▸ WORK ITEM
The answer must reproduce the listing exactly, with every picture left out.

___

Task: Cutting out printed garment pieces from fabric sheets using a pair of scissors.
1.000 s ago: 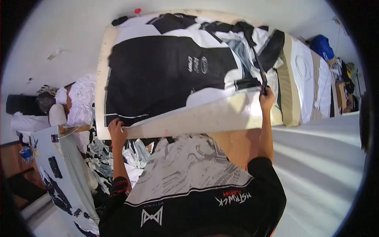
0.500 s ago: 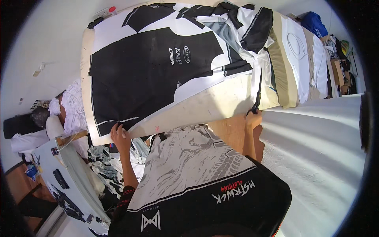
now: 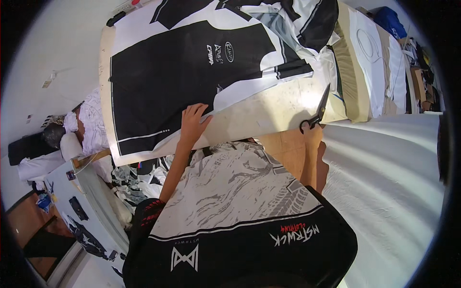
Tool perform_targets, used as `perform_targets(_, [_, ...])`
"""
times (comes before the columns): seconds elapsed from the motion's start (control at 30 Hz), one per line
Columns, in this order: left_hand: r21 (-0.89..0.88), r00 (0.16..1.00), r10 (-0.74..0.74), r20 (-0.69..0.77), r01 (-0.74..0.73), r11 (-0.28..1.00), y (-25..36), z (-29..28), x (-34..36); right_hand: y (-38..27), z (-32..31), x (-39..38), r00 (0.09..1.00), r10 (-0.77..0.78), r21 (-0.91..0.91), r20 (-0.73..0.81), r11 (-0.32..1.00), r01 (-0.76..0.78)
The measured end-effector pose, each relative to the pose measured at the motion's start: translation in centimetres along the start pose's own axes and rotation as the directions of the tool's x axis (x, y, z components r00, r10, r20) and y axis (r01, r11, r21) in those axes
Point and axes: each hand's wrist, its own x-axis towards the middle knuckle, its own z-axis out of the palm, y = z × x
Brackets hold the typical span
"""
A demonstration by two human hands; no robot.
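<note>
A black printed shirt panel (image 3: 158, 81), with white fabric along its edges, lies spread over the pale table (image 3: 269, 117). My left hand (image 3: 194, 120) rests on the panel's near edge with its fingers stretched out. At the table's front edge on the right, my right hand (image 3: 312, 132) grips black scissors (image 3: 321, 111) by the handles. Their blades point up and away from me, apart from the panel. Part of my right fingers is hidden by the handles.
More black and white fabric pieces (image 3: 307, 24) are heaped at the back right. Beyond them lie a tan cloth (image 3: 353, 72) and white sheets. A large white cloth (image 3: 379, 187) hangs at right. Fabric scraps (image 3: 132, 185) lie below the table at left.
My left hand has moved right and farther in along the panel's near edge, from its lower left corner. The scissors in my right hand have tilted to the right.
</note>
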Motion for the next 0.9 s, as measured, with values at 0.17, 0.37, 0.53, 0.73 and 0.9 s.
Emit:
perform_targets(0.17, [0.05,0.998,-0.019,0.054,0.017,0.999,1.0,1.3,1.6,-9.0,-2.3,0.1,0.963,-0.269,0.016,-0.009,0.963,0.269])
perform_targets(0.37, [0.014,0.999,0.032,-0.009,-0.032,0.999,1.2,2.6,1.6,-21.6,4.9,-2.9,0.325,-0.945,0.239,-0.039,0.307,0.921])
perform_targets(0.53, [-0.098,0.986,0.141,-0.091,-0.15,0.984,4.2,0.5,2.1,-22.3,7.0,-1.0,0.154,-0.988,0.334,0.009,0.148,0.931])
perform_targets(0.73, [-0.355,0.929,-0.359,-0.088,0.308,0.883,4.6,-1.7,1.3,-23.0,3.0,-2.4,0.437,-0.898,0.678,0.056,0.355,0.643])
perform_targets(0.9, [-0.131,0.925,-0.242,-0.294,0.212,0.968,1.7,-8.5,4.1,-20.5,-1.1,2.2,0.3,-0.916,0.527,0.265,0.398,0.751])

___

▸ EXERCISE SOLUTION
Task: Cutting out printed garment pieces from fabric sheets using a pair of scissors.
1.000 s ago: 
0.500 s ago: 
now: 
Tool perform_targets, used as `perform_targets(_, [_, ...])`
"""
times (comes before the columns): seconds elapsed from the motion's start (control at 30 Hz), one per line
Columns, in this order: left_hand: r21 (-0.89..0.88), r00 (0.16..1.00), r10 (-0.74..0.74), r20 (-0.69..0.77), r01 (-0.74..0.73), r11 (-0.28..1.00), y (-25..36), z (-29..28), x (-34..36); right_hand: y (-38..27), z (-32..31), x (-39..38), r00 (0.09..1.00), r10 (-0.77..0.78), r21 (-0.91..0.91), r20 (-0.73..0.81), r11 (-0.32..1.00), r01 (-0.76..0.78)
The measured end-effector pose, each relative to the pose measured at the motion's start: translation in centimetres along the start pose's own axes and rotation as the directions of the tool's x axis (x, y, z components r00, r10, r20) and y axis (r01, r11, r21) in those axes
Point and axes: each hand's wrist, its own x-axis towards the middle knuckle, its own z-axis out of the palm, y = z × x
Brackets hold the typical span
"""
A demonstration by two human hands; no robot.
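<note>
A black printed shirt panel (image 3: 158, 81), with white fabric along its edges, lies spread over the pale table (image 3: 269, 117). My left hand (image 3: 194, 120) rests on the panel's near edge with its fingers stretched out. At the table's front edge on the right, my right hand (image 3: 312, 132) grips black scissors (image 3: 321, 111) by the handles. Their blades point up and away from me, apart from the panel. Part of my right fingers is hidden by the handles.
More black and white fabric pieces (image 3: 307, 24) are heaped at the back right. Beyond them lie a tan cloth (image 3: 353, 72) and white sheets. A large white cloth (image 3: 379, 187) hangs at right. Fabric scraps (image 3: 132, 185) lie below the table at left.
My left hand has moved right and farther in along the panel's near edge, from its lower left corner. The scissors in my right hand have tilted to the right.
</note>
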Motion for the next 0.9 s, as measured, with values at 0.17, 0.37, 0.53, 0.73 and 0.9 s.
Emit:
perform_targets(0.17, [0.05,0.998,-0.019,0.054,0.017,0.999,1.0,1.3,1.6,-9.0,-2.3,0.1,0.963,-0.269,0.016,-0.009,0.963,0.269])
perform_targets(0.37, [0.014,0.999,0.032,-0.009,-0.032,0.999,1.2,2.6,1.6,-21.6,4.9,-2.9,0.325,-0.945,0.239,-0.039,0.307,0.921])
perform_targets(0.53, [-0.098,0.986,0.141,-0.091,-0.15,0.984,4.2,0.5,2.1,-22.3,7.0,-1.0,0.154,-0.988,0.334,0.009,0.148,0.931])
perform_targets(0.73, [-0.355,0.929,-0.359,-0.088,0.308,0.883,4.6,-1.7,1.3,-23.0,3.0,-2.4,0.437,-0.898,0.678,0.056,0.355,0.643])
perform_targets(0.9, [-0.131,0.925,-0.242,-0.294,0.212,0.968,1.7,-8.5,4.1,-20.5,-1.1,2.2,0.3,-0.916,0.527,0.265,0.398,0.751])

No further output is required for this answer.